If you’re anything like most people, you’re no stranger to feeling guilty.
For some folks, guilt is a frequent companion. They feel bad about seemingly anything and everything — whether they have a good reason to or not.
But for most of us, guilt simply creeps in more often than we’d like.
Quitting a job.
Setting boundaries in a friendship.
Refusing a request.
It doesn’t take much to feel at least a little uncomfortable, sheepish, or ashamed about a choice we’re making, especially when we feel like we’re letting someone down.
But here’s something we often miss —
There’s GOOD guilt and there’s BAD guilt … and the difference matters.
Good guilt is the kind of guilt that’s telling you you might regret a decision. Maybe you’re not prioritizing the things that mean a lot to you. It’s a nudge to keep you honest and spur positive action.
Bad guilt, on the other hand, is a nag.
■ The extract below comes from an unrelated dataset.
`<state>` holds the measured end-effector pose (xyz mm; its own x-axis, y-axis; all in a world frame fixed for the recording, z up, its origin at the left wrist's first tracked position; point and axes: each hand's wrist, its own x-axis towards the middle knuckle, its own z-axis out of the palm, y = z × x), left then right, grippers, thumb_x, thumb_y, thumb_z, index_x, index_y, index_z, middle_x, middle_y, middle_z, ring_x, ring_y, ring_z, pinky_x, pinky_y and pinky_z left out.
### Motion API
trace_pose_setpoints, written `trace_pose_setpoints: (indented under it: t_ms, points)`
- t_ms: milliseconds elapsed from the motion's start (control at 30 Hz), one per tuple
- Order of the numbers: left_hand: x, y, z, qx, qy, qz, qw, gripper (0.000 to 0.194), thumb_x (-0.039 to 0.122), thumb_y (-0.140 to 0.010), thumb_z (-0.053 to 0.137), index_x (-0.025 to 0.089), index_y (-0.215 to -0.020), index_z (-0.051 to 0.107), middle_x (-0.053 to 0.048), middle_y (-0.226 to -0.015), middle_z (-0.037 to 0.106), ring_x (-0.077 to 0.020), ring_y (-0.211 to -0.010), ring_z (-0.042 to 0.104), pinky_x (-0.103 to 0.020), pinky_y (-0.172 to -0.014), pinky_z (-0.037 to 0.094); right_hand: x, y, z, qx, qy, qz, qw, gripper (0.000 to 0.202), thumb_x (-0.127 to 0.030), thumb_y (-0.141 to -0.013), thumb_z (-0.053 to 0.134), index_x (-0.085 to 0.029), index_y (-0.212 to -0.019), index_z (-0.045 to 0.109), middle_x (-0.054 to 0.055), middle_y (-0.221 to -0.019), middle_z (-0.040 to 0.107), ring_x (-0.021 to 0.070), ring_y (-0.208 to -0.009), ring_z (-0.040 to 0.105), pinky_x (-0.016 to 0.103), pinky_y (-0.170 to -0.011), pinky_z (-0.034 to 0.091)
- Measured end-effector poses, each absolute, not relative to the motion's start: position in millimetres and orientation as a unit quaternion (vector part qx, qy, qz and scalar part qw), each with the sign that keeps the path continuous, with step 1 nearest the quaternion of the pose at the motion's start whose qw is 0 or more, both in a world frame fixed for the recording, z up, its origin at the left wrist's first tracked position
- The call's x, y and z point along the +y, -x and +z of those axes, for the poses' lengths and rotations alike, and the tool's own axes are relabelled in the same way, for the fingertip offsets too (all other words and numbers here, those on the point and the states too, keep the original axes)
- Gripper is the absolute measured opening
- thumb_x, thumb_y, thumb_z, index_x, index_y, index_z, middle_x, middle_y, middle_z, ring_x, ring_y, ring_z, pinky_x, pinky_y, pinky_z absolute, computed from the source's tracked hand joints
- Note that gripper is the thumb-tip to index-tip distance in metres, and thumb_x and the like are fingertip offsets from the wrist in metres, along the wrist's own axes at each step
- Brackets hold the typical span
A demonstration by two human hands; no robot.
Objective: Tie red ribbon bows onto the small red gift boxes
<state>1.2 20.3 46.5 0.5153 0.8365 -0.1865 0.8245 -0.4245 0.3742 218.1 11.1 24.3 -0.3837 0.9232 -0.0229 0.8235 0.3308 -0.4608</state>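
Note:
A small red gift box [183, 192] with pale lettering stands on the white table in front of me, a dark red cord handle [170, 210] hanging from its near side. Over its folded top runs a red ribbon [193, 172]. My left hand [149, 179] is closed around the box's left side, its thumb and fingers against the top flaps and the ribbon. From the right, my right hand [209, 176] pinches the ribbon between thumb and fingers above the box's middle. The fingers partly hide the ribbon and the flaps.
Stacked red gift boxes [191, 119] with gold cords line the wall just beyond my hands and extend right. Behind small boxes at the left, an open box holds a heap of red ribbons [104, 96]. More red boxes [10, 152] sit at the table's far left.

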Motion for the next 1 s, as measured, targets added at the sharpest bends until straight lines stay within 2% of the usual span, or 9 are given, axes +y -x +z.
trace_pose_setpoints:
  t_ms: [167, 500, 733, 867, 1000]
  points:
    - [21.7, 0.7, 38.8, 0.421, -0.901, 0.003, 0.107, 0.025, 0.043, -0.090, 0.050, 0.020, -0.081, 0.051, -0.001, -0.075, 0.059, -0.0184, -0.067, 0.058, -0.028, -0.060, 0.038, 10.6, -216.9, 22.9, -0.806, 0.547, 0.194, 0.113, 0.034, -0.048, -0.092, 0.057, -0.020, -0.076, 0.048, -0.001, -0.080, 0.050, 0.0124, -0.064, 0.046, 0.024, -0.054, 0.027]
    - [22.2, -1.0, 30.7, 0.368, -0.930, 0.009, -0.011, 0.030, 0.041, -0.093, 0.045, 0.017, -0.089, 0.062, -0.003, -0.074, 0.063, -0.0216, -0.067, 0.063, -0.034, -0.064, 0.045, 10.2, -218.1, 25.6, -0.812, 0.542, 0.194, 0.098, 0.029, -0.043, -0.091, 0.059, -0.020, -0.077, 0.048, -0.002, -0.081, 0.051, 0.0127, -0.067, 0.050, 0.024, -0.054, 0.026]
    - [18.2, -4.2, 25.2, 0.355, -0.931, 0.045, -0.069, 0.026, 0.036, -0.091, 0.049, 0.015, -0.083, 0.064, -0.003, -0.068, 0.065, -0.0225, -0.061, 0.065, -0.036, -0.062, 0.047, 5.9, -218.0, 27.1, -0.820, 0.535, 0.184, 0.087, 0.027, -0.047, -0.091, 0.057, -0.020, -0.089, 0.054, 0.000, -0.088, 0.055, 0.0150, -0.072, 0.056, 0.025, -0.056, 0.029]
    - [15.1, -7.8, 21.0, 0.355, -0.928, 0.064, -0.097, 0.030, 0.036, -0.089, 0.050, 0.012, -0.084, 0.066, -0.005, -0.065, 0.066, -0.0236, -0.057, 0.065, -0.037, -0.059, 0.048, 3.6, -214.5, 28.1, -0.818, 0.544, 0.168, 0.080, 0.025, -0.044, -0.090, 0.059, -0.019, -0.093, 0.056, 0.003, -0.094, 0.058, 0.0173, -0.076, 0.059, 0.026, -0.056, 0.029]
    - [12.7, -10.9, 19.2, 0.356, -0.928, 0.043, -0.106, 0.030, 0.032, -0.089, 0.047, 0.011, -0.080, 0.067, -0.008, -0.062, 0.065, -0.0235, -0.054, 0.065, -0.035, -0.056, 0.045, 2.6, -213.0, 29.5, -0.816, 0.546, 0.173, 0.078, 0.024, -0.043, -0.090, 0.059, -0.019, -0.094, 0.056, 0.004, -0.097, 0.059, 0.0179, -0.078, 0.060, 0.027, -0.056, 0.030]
You’re putting yourself down: I’m not a good friend, I suck at my job, I shoulda done this, I’m bad at that — nothing but a bunch of mishegoss! It’s senseless, not doing you or anyone else any good, and just trying to keep you living by someone else’s set of rules.
I was working with a client recently and this issue came up.
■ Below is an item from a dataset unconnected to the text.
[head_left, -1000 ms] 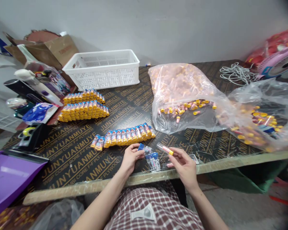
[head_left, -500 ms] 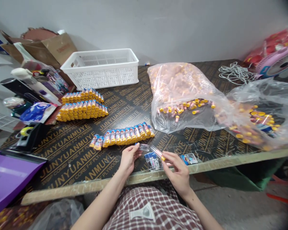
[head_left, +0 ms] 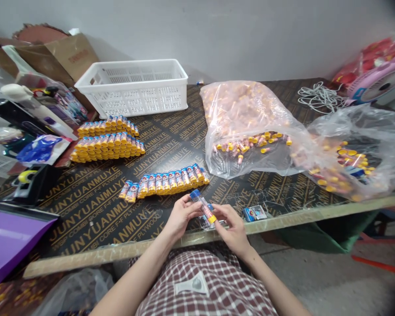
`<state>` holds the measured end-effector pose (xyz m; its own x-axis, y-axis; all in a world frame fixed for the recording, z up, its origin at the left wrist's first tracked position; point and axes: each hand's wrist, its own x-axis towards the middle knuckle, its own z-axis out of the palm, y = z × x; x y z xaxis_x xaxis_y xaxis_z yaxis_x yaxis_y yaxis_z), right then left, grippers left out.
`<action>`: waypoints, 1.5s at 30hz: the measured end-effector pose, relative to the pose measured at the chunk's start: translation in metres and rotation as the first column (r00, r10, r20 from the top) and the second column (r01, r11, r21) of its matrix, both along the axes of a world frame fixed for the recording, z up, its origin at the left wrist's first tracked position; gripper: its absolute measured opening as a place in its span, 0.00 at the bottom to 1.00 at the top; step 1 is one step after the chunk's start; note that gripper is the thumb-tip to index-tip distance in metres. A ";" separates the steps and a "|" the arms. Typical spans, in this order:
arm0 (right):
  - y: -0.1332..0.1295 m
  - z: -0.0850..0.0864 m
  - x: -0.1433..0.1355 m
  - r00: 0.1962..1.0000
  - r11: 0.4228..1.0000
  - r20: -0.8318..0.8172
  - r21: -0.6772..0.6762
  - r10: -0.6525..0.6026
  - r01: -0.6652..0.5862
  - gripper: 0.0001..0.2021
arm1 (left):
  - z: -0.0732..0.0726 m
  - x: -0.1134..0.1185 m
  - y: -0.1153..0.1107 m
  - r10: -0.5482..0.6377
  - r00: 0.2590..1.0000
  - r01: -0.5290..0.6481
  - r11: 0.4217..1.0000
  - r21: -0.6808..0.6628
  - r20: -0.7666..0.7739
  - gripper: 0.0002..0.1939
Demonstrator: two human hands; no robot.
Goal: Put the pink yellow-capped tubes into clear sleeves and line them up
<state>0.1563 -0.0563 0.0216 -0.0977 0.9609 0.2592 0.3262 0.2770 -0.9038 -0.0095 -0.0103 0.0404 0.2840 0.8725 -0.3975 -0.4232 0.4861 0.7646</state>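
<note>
In front of the white basket [head_left: 141, 100], a clear tube [head_left: 203, 206] and the right hand [head_left: 233, 226] partly hide small packets [head_left: 203, 224] whose print is too small to read. Just right of the basket, a tiny object [head_left: 200, 83] cannot be identified. The view's edge cuts off a pink fan [head_left: 378, 83] far to the basket's right and a purple dustpan [head_left: 13, 243] to its front left.

The hands, the left hand [head_left: 181, 217] and the right hand [head_left: 233, 228], are bare, and so are both forearms [head_left: 141, 268], right down to the lower edge of the view. Over the lap lies a checked garment [head_left: 230, 287], dark maroon-brown crossed by thin white lines in small squares. On its front sits a pale patch [head_left: 192, 285], narrow in the middle and flaring at its ends, with a greyer rounded shape at one side; it may be a print, as the detail is blurred.
</note>
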 end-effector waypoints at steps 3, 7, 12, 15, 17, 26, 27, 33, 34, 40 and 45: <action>0.005 0.003 0.002 0.997 0.997 0.077 0.069 -0.031 0.025 0.30 | 0.004 0.002 -0.004 -0.107 0.994 0.107 0.994 -0.003 -0.018 0.19; 0.009 0.006 0.002 0.994 0.991 0.007 0.076 0.112 -0.112 0.40 | 0.006 0.005 -0.010 -0.193 0.980 0.192 0.981 -0.025 -0.037 0.19; 0.008 0.004 0.004 0.968 0.969 -0.042 -0.001 0.248 -0.249 0.41 | 0.004 0.006 -0.015 -0.262 0.965 0.260 0.964 -0.054 -0.031 0.20; 0.006 0.002 0.004 0.970 0.972 -0.074 -0.004 0.233 -0.234 0.40 | 0.002 0.007 -0.017 -0.271 0.962 0.269 0.962 -0.051 -0.035 0.19; 0.006 0.001 0.002 0.968 0.974 -0.111 0.003 0.226 -0.228 0.40 | 0.001 0.007 -0.017 -0.266 0.963 0.264 0.963 -0.055 -0.036 0.19; 0.006 0.002 -0.001 0.958 0.975 -0.183 0.036 0.220 -0.217 0.41 | 0.003 0.008 -0.018 -0.246 0.969 0.244 0.968 -0.054 -0.035 0.17; 0.006 0.002 0.000 0.959 0.976 -0.181 0.037 0.217 -0.214 0.40 | 0.003 0.008 -0.018 -0.248 0.968 0.246 0.968 -0.052 -0.032 0.17; 0.006 0.001 -0.003 0.962 0.978 -0.173 0.033 0.210 -0.207 0.39 | 0.003 0.009 -0.018 -0.228 0.973 0.227 0.972 -0.056 -0.017 0.17; 0.007 0.001 -0.005 0.961 0.977 -0.176 0.027 0.214 -0.213 0.39 | 0.004 0.010 -0.019 -0.217 0.976 0.216 0.975 -0.057 -0.020 0.17; 0.018 0.006 -0.001 0.967 0.966 -0.044 -0.043 0.251 -0.253 0.40 | 0.006 -0.019 -0.012 -0.084 0.980 0.085 0.996 -0.005 -0.180 0.18; 0.031 0.001 0.036 0.998 0.993 0.068 -0.122 0.005 0.004 0.34 | 0.017 -0.108 0.006 0.348 0.736 -0.240 0.936 0.257 -0.581 0.17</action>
This person is perfectly set up to step out of her job into a business that’s primed for success.
But she feels guilty for leaving the job because other key players have jumped ship. She doesn’t want to leave her team behind, holding the bag, or leave the company in a lurch.
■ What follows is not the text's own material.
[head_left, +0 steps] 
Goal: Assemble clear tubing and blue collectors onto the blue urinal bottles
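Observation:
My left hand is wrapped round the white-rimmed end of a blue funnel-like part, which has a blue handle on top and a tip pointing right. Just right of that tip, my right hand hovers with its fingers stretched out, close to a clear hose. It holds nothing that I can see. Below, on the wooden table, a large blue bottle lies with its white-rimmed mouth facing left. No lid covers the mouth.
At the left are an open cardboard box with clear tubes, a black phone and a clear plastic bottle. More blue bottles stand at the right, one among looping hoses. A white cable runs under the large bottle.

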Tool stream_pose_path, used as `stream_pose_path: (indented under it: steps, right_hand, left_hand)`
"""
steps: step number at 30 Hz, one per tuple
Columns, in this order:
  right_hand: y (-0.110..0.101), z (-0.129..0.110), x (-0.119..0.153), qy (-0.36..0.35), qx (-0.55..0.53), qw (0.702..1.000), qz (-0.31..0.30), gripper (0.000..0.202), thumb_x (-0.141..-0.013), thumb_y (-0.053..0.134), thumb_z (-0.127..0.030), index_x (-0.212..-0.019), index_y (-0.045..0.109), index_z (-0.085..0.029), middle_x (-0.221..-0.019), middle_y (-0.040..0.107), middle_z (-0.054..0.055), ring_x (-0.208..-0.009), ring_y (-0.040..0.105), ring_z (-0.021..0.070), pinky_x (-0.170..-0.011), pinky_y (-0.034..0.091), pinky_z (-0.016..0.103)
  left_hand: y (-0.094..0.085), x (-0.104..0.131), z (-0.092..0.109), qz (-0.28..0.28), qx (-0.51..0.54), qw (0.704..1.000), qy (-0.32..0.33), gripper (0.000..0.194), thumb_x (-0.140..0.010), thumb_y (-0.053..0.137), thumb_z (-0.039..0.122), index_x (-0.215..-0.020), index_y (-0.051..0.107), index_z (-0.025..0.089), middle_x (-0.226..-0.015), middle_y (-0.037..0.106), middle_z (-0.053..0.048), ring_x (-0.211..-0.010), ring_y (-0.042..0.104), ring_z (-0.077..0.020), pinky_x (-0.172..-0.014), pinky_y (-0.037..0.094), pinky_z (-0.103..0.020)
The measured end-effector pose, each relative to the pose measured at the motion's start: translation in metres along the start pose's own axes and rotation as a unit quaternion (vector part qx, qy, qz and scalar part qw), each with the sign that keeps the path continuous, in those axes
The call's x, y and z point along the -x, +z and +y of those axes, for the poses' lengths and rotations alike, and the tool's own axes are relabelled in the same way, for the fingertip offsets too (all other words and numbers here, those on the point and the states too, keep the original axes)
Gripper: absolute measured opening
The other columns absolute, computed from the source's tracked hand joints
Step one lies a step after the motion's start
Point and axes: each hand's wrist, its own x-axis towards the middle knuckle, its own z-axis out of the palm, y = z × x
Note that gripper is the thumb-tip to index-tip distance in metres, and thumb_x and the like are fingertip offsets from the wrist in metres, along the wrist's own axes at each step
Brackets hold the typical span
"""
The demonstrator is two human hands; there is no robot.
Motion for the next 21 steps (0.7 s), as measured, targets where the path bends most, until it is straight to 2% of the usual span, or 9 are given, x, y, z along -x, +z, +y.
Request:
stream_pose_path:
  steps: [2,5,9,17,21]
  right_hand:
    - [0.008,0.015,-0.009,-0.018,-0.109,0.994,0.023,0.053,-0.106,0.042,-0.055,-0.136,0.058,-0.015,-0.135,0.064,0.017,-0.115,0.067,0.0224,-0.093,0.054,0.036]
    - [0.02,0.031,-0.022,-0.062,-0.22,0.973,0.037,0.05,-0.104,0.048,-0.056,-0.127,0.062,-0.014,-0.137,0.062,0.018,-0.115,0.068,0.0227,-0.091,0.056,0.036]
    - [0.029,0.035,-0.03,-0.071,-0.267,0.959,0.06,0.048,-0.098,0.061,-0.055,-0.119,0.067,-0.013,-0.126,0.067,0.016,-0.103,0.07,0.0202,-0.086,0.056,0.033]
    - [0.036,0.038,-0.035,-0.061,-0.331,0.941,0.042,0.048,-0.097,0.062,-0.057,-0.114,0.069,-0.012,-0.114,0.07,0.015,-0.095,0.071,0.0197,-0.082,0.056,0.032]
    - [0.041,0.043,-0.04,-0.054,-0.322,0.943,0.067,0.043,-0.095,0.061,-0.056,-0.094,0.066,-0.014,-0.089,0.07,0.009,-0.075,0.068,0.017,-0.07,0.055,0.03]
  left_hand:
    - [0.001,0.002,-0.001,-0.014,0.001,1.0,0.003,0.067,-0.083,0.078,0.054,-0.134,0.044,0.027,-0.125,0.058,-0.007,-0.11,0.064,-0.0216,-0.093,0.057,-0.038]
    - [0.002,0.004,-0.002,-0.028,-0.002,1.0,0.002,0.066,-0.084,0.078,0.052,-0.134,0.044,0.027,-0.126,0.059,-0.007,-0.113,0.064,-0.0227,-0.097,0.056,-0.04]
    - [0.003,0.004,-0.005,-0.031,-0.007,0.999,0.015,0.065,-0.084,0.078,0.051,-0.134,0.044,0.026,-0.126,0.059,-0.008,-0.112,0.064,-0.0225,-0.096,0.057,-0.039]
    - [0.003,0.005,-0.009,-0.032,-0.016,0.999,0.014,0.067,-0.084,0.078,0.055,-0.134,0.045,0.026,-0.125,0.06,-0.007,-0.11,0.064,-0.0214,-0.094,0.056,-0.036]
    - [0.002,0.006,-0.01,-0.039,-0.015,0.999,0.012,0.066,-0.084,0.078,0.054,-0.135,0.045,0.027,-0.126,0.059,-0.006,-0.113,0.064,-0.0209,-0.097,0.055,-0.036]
Would leaving make her a bad person? Of course not!
Bad guilt is raging here and yet, there could be an opportunity at hand. Perhaps she can work something out that’s win-win. For example, she could continue to work as a part-time contractor while she gets her bearings in her new business. But ultimately, it’s not her responsibility, and she doesn’t need to sell her dream short just to avoid that guilty feeling.
Here’s the thing —
You are NOT responsible for somebody else’s reaction to something that you want to do.
Obviously, I’m not giving you the okay to do someone harm, but I am telling you to get clear about what’s happening and why you’re letting someone else’s issues interfere with your next move.
You may have to face circumstances or deal with the fallout of your decisions or actions, but don’t let bad guilt stop you from moving forward.